WHAT YOU HAVE TO DO -
Each line from the one containing "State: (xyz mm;" through the last line of the entries below is to be transcribed exactly. Nothing else belongs in the reply.

DATA SUPPLIED -
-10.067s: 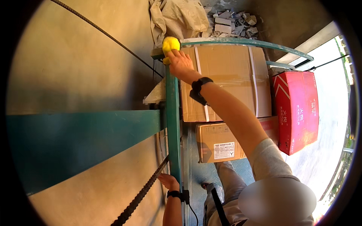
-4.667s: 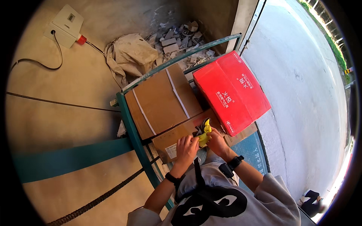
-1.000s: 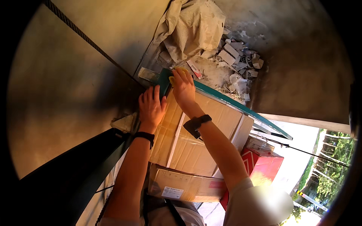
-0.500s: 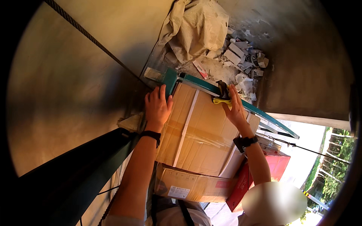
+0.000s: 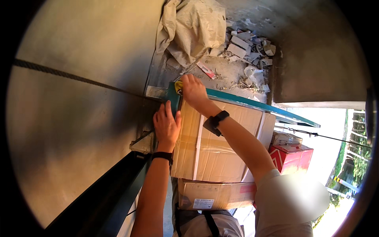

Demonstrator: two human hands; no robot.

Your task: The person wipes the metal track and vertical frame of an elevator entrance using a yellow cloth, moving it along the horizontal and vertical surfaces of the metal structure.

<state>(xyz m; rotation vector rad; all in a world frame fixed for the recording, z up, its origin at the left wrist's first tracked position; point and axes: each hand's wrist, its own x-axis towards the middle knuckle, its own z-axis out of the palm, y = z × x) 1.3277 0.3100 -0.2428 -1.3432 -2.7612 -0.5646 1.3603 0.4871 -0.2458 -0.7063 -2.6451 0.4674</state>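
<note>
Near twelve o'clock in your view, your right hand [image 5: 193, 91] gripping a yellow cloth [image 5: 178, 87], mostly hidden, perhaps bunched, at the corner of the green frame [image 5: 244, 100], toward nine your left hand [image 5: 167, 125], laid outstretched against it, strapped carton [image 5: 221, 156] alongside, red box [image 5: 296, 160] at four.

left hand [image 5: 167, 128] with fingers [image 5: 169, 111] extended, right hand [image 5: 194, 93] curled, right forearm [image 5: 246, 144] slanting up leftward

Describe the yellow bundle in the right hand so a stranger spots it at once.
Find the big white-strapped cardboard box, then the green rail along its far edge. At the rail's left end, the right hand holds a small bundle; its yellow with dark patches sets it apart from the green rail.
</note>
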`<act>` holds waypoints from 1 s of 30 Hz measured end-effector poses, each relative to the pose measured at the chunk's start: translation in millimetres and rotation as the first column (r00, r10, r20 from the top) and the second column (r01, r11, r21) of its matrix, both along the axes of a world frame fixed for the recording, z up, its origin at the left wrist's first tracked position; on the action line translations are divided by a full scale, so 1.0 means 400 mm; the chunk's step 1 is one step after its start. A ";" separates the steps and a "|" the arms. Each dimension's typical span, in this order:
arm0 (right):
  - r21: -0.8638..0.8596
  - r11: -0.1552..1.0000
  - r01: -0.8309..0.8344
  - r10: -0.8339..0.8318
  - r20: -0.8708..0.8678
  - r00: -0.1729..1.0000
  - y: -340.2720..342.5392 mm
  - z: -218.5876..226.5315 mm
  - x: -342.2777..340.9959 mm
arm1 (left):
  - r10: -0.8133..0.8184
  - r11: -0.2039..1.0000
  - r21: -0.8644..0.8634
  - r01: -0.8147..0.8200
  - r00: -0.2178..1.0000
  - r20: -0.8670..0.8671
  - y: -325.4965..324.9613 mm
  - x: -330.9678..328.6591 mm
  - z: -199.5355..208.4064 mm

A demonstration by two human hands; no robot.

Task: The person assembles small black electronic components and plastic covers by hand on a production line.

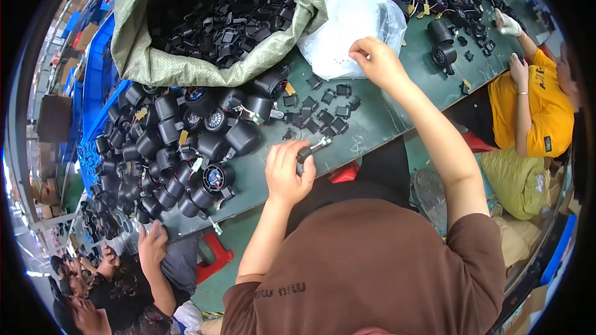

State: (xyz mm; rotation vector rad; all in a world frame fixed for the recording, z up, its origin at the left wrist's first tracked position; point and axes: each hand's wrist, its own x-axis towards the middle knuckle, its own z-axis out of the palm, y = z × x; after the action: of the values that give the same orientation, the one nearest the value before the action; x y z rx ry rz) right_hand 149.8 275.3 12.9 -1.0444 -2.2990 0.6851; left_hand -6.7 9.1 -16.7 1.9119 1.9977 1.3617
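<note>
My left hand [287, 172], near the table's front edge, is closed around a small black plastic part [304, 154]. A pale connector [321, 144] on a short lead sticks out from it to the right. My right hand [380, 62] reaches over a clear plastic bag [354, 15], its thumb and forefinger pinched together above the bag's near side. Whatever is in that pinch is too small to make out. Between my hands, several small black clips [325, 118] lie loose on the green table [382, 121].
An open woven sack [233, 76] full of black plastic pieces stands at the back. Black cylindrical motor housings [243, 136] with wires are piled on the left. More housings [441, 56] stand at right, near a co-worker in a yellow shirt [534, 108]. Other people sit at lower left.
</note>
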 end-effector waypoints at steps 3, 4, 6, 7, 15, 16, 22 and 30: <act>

RESULT FOR THIS EXERCISE -
State: (xyz mm; rotation vector rad; all in a world frame fixed for the recording, z up, its origin at the left wrist's first tracked position; point and axes: each hand's wrist, its own x-axis towards the middle knuckle, its own z-axis out of the palm, y = z × x; after the action: of the values that give the same orientation, the one nearest the value before the action; x y z rx ry rz) right_hand 149.8 275.3 12.9 -1.0444 -2.2990 0.6851; left_hand -6.7 9.1 -16.7 1.9119 1.9977 1.3617
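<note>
My left hand [287, 172], near the table's front edge, is closed around a small black plastic part [304, 154]. A pale connector [321, 144] on a short lead sticks out from it to the right. My right hand [380, 62] reaches over a clear plastic bag [354, 15], its thumb and forefinger pinched together above the bag's near side. Whatever is in that pinch is too small to make out. Between my hands, several small black clips [325, 118] lie loose on the green table [382, 121].
An open woven sack [233, 76] full of black plastic pieces stands at the back. Black cylindrical motor housings [243, 136] with wires are piled on the left. More housings [441, 56] stand at right, near a co-worker in a yellow shirt [534, 108]. Other people sit at lower left.
</note>
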 end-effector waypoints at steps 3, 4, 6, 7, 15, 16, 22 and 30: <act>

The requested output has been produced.